An answer was suggested using a fascinatingly Lockean idea that Concepts are understood as the sum of how our senses understand the external, objective, material world. This means it could include words as well as related images, emotions, sounds, expressions and other things related to this. The example given by Imke Rajamani in her talk on ‘Anger in popular Hindi cinema: Exploring a concept beyond language’ was the Bollywood genre of ‘Angry Young Man’ films and its multisensory depiction of anger through colour, facial expression, elements of mythology – in this case the beliefs surrounding Diwali – and expected tropes in the soundtrack. This was interesting, and as with visual cultures, is a kind of analysis that practitioners of Visual Anthropology, Visual Sociology, and film studies do rather well. To take methods from these disciplines would be a good way forward, but it does not take us any closer to the examination of power.
In addition to the power at play in history, the conversation also regularly returned to power and politics flowing through the historian his or herself, especially the thorny issue of Eurocentrism. When exploring concepts beyond borders, in others’ bodies, and across social groups, the historian wields a great deal of power. Conceptual Historians can easily write in concepts that did not exist, putting words into people’s mouths and badly translating historical ideas into modern European concepts. Ultimately, it is the historian who has the power to change concepts and meaning from one constructed era to another, not the people of the time, and this power relationship has to be carefully balanced before the genuine political and power relationships can be understood. The same is true with emotions: it is easy to take modern emotional concepts and try to find them in the past, as in the case of nostalgia. This leads me to the biggest problem I see in the whole endeavour.
Conceptual history is tool, but it has a major flaw. Changes in words do not change concepts, rather, changes in concepts cause words to be used differently. While expanding beyond text into a semiotic net is a way forward, what this should show those using this type of contextual history is that the concept is the tree upon which signs and words hang, not the other way around. This means there are two options. The first is to do word histories or historical semantics, à la Thomas Dixon (for instance in his 2008 book, The Invention of Altruism), in which words are studied closely as usages are attached, altered, discarded and reinvented. The second is to follow the concept and show how the words and signs relating to the concepts change, adapting and altering as a culture grapples with it. In short, it means separating concepts from signs and language, and thereby ripping the heart out of Conceptual History.
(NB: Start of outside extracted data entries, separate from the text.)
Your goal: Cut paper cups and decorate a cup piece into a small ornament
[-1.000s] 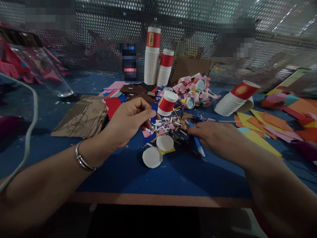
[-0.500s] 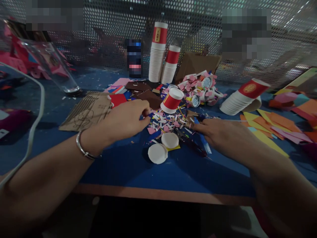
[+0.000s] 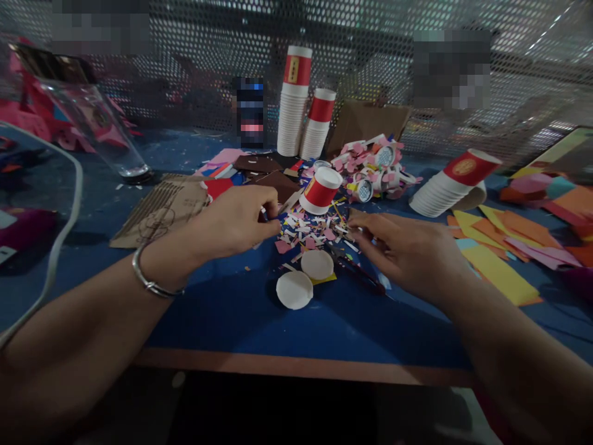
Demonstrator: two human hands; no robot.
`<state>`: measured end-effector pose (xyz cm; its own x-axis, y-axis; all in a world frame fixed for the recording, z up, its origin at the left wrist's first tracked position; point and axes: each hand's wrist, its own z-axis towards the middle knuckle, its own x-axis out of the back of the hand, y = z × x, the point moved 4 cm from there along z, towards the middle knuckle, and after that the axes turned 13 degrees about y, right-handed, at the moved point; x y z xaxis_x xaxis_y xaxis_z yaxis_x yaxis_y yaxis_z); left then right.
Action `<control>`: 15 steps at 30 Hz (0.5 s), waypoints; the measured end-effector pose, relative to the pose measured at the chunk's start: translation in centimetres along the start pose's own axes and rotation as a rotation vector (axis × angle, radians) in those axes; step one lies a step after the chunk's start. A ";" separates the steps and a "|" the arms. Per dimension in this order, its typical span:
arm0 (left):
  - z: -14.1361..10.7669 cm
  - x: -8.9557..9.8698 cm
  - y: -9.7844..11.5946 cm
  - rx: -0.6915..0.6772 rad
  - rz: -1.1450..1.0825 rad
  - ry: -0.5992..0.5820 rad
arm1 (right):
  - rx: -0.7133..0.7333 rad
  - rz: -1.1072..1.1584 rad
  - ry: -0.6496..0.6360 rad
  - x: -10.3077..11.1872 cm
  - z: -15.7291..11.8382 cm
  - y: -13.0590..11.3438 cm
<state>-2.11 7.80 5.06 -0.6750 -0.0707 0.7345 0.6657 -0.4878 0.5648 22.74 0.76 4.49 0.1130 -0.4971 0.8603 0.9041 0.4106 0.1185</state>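
Scraps point(image 3: 329, 234), loose, best handled lightly; our left hand point(image 3: 236, 219) curled, our right hand point(image 3: 405, 247) half open; holds unclear.

glossy metal bracelet point(image 3: 149, 285), matt paper discs point(image 3: 295, 290)

Over on the left of the blue bench point(image 3: 259, 327), I see a clear glass point(image 3: 109, 133) near some pink paper point(image 3: 13, 117), with a pale cable point(image 3: 78, 201) curving down in front. A purple thing point(image 3: 32, 230), too blurred to name, lies at that edge. Two cup stacks point(image 3: 293, 117) stand side by side at the back, before metal mesh point(image 3: 194, 74). Over to the right, another stack point(image 3: 438, 190) slants in my view, beside yellow, orange and pink sheets point(image 3: 500, 269).
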 end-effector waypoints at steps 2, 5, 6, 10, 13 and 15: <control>-0.3 -0.2 1.0 0.076 -0.186 -0.044 | 0.053 -0.012 0.109 0.1 0.1 -1.2; -1.4 -1.4 2.8 0.208 -0.527 -0.166 | 0.126 0.002 0.133 -0.1 0.1 -2.9; -1.8 -2.0 3.3 0.262 -0.631 -0.224 | 0.146 0.007 0.126 -0.2 0.1 -3.3; -3.0 -3.4 4.6 0.431 -0.924 -0.266 | 0.149 0.002 0.195 0.1 0.1 -4.0; -3.5 -3.9 5.0 0.541 -1.056 -0.317 | 0.153 0.022 0.286 0.6 -0.2 -4.0; -3.9 -3.9 5.3 0.582 -1.103 -0.349 | 0.134 0.048 0.248 0.5 -0.5 -3.9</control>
<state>2.82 2.14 3.75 -0.8932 0.3968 -0.2116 -0.0860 0.3113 0.9464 19.50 -1.50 4.23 0.2669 -0.6393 0.7212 0.8347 0.5274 0.1587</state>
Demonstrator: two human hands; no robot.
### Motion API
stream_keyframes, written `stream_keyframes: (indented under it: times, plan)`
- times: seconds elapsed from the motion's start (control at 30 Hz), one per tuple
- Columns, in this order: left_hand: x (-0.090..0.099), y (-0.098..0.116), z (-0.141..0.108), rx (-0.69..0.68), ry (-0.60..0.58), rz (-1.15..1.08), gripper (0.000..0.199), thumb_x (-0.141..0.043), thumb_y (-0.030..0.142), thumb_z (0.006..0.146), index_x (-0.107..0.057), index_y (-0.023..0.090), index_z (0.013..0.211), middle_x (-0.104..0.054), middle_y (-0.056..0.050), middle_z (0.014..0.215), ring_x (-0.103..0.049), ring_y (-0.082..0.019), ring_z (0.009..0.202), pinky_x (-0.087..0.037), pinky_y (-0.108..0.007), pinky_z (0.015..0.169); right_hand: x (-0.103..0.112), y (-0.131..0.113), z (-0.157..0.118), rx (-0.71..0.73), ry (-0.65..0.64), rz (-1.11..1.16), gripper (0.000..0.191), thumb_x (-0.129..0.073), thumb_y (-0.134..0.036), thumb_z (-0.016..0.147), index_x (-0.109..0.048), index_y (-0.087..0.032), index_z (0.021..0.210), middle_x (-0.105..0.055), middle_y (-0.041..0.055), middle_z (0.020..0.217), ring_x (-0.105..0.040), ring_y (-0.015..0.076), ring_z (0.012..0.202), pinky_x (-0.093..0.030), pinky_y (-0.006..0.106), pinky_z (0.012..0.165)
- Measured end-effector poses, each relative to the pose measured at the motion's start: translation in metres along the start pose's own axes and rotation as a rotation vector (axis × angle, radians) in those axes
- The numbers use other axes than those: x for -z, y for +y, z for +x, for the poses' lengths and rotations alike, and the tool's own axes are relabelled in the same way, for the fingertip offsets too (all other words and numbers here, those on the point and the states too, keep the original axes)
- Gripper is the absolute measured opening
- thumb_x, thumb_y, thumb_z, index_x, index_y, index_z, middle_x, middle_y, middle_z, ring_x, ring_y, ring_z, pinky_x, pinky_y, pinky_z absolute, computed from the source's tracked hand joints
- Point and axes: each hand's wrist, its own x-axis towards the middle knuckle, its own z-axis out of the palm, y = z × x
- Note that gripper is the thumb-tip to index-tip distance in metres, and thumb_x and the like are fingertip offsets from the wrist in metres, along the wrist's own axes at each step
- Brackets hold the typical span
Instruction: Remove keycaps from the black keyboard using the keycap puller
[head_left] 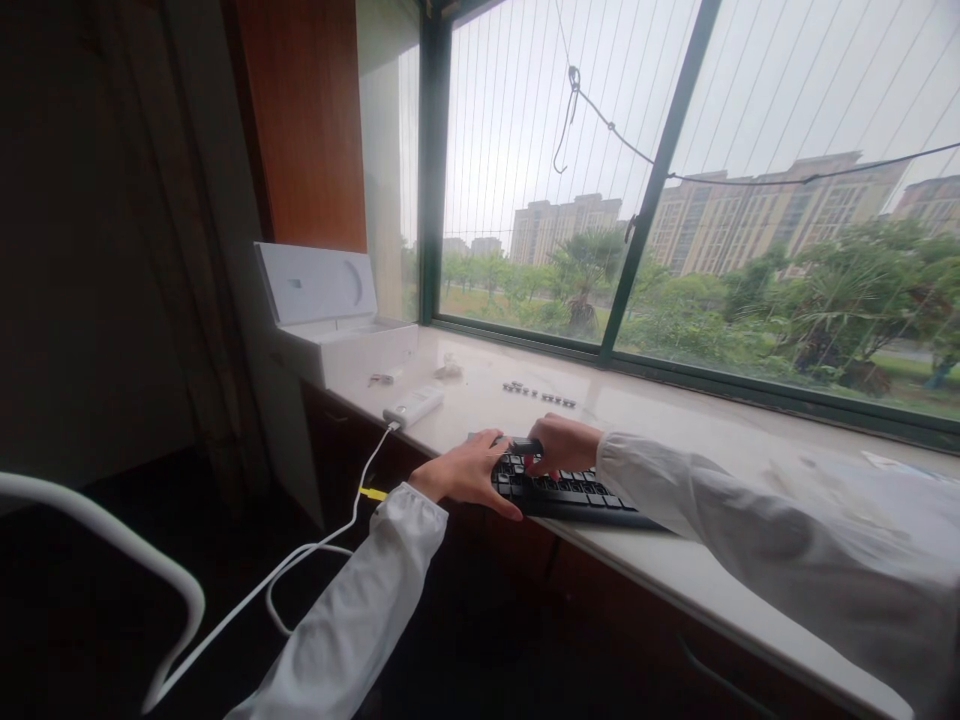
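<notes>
A black keyboard lies along the front edge of the white sill, with some keycaps off in its upper part. My left hand grips its left end, thumb at the front side and fingers at the back. Over the keys, my right hand is closed around a small black tool; its exact kind is not clear. A bit of red shows beneath the right fingers, mostly hidden. Behind the keyboard, several loose keycaps lie in a row on the sill.
An open white box stands at the sill's left end. Near it lie a white power strip with a cable hanging off the edge, and small scraps. Papers or plastic lie at the right. A window backs the sill.
</notes>
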Motion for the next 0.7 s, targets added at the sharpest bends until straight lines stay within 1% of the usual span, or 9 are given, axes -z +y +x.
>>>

For emotions, this is no bad thing. Word histories can trace the way a word, or even a sign, changed its relationship to emotions over time. The concept first method is particularly useful in affect histories, for example, following the ways in which people attempted to define difficult to express feelings and experiences, but neither are Conceptual History. Some of the tools of Conceptual History may well remain useful to the History of Emotions, such as examining basic concept-semantic/semiotic net relationships in a particular point in time, but it would become a tool in a much bigger type of history: A History of Emotions.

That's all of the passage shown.